_TASK STATEMENT_
Starting with the line containing "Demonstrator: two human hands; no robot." and going on through the line containing "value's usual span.", return the lines of the data below exactly, and only those.

_INPUT DATA_
▽
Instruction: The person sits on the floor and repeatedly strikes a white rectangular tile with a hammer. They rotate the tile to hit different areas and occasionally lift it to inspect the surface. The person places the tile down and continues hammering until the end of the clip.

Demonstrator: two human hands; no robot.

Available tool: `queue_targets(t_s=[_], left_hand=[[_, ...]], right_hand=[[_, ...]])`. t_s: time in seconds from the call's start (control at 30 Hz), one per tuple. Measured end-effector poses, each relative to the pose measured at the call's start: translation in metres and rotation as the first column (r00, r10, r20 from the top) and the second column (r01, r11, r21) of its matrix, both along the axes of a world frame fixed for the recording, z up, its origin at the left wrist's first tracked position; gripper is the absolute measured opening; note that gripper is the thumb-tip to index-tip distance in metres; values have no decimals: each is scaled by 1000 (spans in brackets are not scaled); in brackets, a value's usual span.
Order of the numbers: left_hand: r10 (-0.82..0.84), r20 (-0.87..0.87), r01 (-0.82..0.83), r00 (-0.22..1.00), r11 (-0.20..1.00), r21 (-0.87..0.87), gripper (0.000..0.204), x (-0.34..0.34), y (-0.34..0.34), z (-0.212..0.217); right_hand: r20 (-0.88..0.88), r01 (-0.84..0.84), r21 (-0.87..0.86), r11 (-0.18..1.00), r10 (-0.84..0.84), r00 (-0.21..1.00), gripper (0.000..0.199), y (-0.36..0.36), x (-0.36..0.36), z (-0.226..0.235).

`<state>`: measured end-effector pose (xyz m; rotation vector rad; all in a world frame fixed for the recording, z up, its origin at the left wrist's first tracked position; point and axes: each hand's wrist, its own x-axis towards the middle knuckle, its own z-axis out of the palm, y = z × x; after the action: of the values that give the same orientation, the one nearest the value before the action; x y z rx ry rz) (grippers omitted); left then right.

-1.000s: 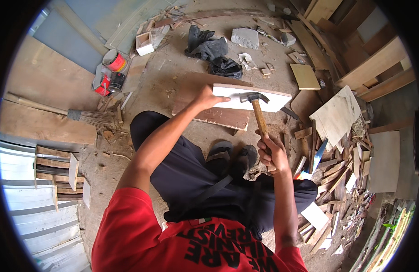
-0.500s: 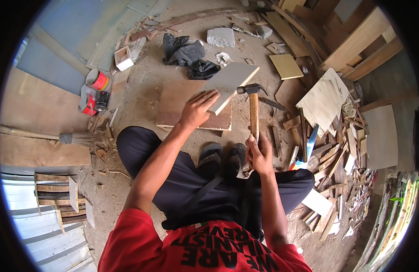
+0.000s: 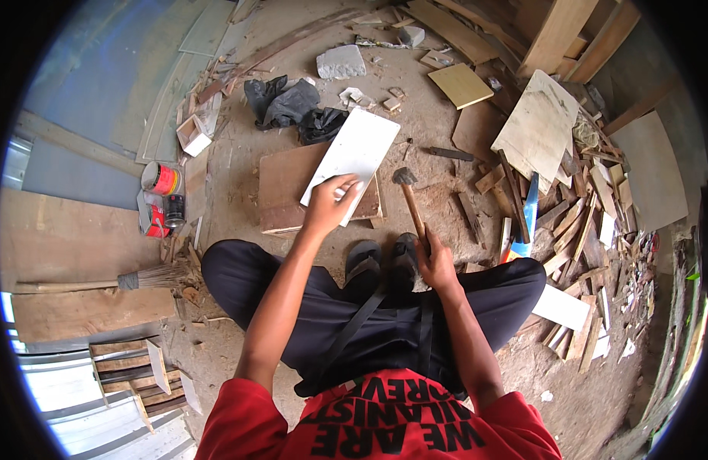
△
_ANSWER SECTION_
Demonstrator: two human hands; no robot.

Available tool: `queue_targets(t_s=[_], left_hand=[[_, ...]], right_hand=[[_, ...]])`. t_s: time in seconds from the call's start (control at 30 Hz), one per tuple. Measured end-effector poses, each relative to the pose measured at the call's start: translation in metres and rotation as the first column (r00, r10, r20 from the top) and the second column (r01, r11, r21) of its matrix, both along the axes of a world frame fixed for the recording, z up, its origin at the left wrist's first tracked position; gripper is the absolute measured opening; note that gripper is the thumb-tip to index-tip distance in metres; values have no decimals: each is scaled by 1000 (spans in brackets are not scaled); in brackets, a value's usual span.

The requested output has been fully supplied.